Your Bloodstream Is Where Heart Disease Begins


We think that breathing and eating are the functions of our lungs and digestive system, but both are really done by the endothelium: a thin layer of cells that covers every interior surface of the bloodstream, from the walls of the heart to the smallest capillary. It’s here, in the endothelium, that food and oxygen are transferred into the body.

The endothelium also serves several critical functions in the immune system, including acting as the “blood-brain” barrier. It regulates blood pressure and blood clotting. If the endothelium is dysfunctional, it affects every part of your body and diminishes your overall health.

A More Accurate Analysis

Typical heart disease risk factors — smoking, family history, high cholesterol — do not measure endothelial function, which can provide a much clearer assessment of the risk of heart attack and stroke. Many of the available tests only show evidence of plaque once there is significant buildup.

  • A “stress test,” commonly used to measure heart disease, will not show an abnormal result until there is an 70% blockage.
  • More than half of all heart attacks occur in people with normal cholesterol levels. By themselves, cholesterol scores cannot accurately predict heart disease.
  • CRP tests indicate inflammation, which can be caused by other factors such as infection, illness or arthritis.
  • For years, doctors have needed a test of endothelial function to help discover heart disease progression that may be missed by other diagnostics. The first available test was invasive and complex, and not suitable for many patients. Other methods were introduced in recent years, but they were either tricky to administer accurately or carried other risks, including radiation.

A New Solution

In 2003, the FDA approved the EndoPAT™, a non-invasive test that provides an accurate assessment of endothelial function. Now, we can provide patients with a much more accurate picture of their risk for heart disease, even at the beginning of the plaque formation process.

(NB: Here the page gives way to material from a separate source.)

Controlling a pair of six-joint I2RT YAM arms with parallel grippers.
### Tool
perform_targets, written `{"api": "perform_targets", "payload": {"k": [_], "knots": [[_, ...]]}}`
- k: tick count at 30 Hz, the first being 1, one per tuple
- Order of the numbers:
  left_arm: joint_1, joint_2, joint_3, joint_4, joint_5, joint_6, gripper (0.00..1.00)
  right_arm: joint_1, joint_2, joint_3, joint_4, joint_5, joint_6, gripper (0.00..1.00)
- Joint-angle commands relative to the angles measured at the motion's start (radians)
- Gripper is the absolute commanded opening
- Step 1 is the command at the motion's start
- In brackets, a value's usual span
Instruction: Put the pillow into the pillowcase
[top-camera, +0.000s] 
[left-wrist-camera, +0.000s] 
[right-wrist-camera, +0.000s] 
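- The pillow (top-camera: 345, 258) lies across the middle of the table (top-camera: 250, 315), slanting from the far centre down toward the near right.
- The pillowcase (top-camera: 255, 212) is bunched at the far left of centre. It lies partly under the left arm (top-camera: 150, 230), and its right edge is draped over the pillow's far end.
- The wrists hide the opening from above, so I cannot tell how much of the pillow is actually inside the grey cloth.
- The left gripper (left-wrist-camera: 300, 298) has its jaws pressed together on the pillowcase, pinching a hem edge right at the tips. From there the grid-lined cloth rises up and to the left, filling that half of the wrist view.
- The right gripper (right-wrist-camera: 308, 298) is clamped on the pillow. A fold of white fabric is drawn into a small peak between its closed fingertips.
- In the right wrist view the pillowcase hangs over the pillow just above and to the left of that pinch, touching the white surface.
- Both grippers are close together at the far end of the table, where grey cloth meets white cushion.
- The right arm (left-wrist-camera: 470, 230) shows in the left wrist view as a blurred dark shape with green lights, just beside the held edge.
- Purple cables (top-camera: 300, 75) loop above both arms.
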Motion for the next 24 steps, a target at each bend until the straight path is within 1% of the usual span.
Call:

The test is simple: patients recline comfortably as a blood pressure cuff restricts the flow of blood to the arm. (This is the same procedure used commonly by every doctor to measure blood pressure.) At the same time, two specialized sensors are placed on the fingers to measure the flow of blood before and after the cuff is inflated. The difference between these two readings will establish a baseline for your endothelial function.

Once we have this information, we can produce a program that gives patients the tools they need to halt and reverse the progression of cardiovascular disease. This test can allow us to more clearly determine your actual risk of heart disease, helping to prevent the unexpected strokes and heart attacks that kill more than 500,000 people and can permanently damage the heart and brain of those that survive.